Avant-propos de la revue "Vers l’Éducation Nouvelle, n° 521"
Le projet associatif 2006-2009 des Ceméa inscrit dans ses priorités la question des services et des biens publics, particulièrement d’actualité ces dernières semaines, concernant les médias. Au-delà d’enjeux sociétaux importants, elle nous renvoie aux propositions de contribution d’un mouvement d’éducation à transformer cette société de l’information, dans un sens plus démocratique.
Sur le plan français, France 3 vient de décider d’arrêter Mon Kanar, seul journal télévisuel expliquant l’actualité aux enfants. Pour des raisons d’audience... Mais surtout car mal placé dans une grille qui n’en fait pas un objet prioritaire et par le programme en décalage avec les rythmes de vie et les disponibilités des enfants, voire de leurs parents qui pourraient regarder avec eux ce JT. On est en droit d’attendre qu’une chaîne de service public à la vue de son cahier des charges, propose et anime une telle émission. Il est de notre responsabilité de la soutenir par un travail d’accompagnement des enfants à cette éducation critique à l’actualité dans les centres de loisirs, à l’école, dans les centres de vacances.

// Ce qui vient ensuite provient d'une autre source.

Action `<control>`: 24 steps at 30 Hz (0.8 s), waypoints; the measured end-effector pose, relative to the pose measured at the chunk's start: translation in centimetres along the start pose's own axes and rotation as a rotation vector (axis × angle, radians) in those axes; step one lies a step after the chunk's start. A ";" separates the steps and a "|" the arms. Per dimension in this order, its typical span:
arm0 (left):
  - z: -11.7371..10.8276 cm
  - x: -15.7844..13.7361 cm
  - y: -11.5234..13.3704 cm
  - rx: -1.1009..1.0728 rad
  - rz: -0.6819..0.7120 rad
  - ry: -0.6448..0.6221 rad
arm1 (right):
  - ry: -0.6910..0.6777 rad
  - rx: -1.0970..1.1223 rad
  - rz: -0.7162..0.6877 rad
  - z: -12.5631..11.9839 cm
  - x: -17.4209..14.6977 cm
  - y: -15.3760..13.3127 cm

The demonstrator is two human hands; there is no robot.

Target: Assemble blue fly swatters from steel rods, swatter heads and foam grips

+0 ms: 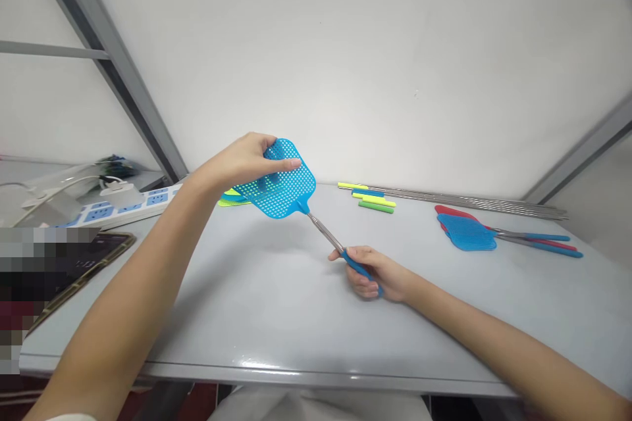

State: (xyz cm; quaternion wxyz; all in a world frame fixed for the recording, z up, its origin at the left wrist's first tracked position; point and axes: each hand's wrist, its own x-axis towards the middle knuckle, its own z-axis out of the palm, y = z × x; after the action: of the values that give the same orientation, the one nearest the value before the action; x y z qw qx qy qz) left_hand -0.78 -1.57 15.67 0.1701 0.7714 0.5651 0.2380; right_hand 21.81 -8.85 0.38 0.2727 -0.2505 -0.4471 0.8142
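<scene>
A blue fly swatter (291,187) with a perforated square head and a short metal shaft is held above the table between my two hands. My left hand (259,161) grips the head, its thumb across the near face and its other fingers behind the mesh. Around the blue handle (356,264) my right hand (372,273) is closed. Behind the head, yellow-green and blue swatter heads (232,198) lie on the table, partly hidden.
Finished-looking swatters (467,232) in blue and red lie at the right. Metal rods (474,200) and several coloured grips (376,204) rest along the wall. A power strip (143,207) and a phone (93,263) are at the left. Grey frame posts (113,72) flank the table (276,335).
</scene>
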 end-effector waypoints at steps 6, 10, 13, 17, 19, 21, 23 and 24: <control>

Du côté européen, c’est la volonté, à travers le projet de renégociation de la directive « télévision sans frontières » de minimiser le rôle de régulation de l’Etat vis-à-vis des nouveaux contenus « non linéaires ». En matière de communication commerciale, on nous prépare la levée des limites quotidiennes de publicité sur les écrans de télé. La règle va être : douze minutes de pub séparées par vingt minutes de programme. Ceci pose le devenir des chaînes publiques. Une éducation à la consommation ne suffira pas face au déferlement des messages de la société marchande que subissent déjà les enfants chaque jour. Dans les collectifs où agissent les Ceméa, il est temps de faire de la lutte contre la commercialisation des écrans une urgence éducative.
A l’échelle mondiale, c’est l’abandon de la gestion des droits d’auteurs à des outils privés (Microsoft, Real Média) qui apparaît derrière le projet Droits d’auteur et droits voisins dans la société de l’information et la mise en place des Digital right management. En obligeant les usagers à n’utiliser que des technologies propriétaires (celles des grands opérateurs industriels), ce projet fait la part belle à un renforcement de la marchandisation des biens culturels. Ceci remet en cause le droit de copie privée, menace les logiciels libres et coopératifs, ignore la place des bibliothèques publiques dans leur mission de transmettre les savoirs et toute exception pédagogique. Notre rôle d’association d’éducation populaire est de mobiliser les acteurs, en les accompagnant dans la maîtrise citoyenne des enjeux de la société de l’information, à travers leur formation.
Un triple défi pour tous les acteurs de l’éducation et de la culture, que nous nous devons de relever.